*Exercise instructions*:
Exactly the lines from the start of the data below through the line containing "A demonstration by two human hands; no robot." must be returned, and no others.

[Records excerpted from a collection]
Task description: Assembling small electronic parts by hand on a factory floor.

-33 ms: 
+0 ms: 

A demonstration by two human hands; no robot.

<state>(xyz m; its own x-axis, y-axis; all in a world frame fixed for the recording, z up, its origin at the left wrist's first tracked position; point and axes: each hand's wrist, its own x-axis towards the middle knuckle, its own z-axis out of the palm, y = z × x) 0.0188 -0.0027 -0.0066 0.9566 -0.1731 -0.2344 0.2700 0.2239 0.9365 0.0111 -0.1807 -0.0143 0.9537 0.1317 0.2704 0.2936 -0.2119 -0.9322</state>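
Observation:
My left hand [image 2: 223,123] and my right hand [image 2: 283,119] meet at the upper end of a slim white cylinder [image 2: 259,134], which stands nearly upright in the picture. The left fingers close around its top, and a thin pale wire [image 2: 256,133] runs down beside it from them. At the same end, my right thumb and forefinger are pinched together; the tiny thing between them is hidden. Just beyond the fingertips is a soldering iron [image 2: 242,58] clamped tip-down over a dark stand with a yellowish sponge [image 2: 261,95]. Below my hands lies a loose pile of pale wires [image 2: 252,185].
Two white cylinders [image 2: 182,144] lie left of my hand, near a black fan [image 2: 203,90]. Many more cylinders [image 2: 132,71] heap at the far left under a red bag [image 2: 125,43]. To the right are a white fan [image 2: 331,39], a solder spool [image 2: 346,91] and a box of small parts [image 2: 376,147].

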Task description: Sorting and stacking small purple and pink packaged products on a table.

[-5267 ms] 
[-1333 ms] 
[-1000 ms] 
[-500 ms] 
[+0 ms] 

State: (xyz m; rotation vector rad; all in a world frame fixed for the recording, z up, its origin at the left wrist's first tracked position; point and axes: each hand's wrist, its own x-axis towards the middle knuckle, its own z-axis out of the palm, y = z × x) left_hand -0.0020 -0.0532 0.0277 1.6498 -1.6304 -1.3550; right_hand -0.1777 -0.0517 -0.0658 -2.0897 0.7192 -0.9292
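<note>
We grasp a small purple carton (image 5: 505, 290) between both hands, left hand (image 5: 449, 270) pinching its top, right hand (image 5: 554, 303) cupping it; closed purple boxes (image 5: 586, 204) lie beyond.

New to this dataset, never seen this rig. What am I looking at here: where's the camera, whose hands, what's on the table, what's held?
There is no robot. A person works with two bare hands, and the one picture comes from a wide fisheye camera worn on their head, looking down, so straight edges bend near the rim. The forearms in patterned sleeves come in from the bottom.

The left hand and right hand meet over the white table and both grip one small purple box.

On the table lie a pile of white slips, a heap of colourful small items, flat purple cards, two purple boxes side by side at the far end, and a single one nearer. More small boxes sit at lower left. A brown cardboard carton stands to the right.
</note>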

*Solution for this problem*:
Task description: Assembling small electronic parts by hand on a factory floor.

-33 ms: 
+0 ms: 

A demonstration by two human hands; no robot.

The response to the exercise is now complete.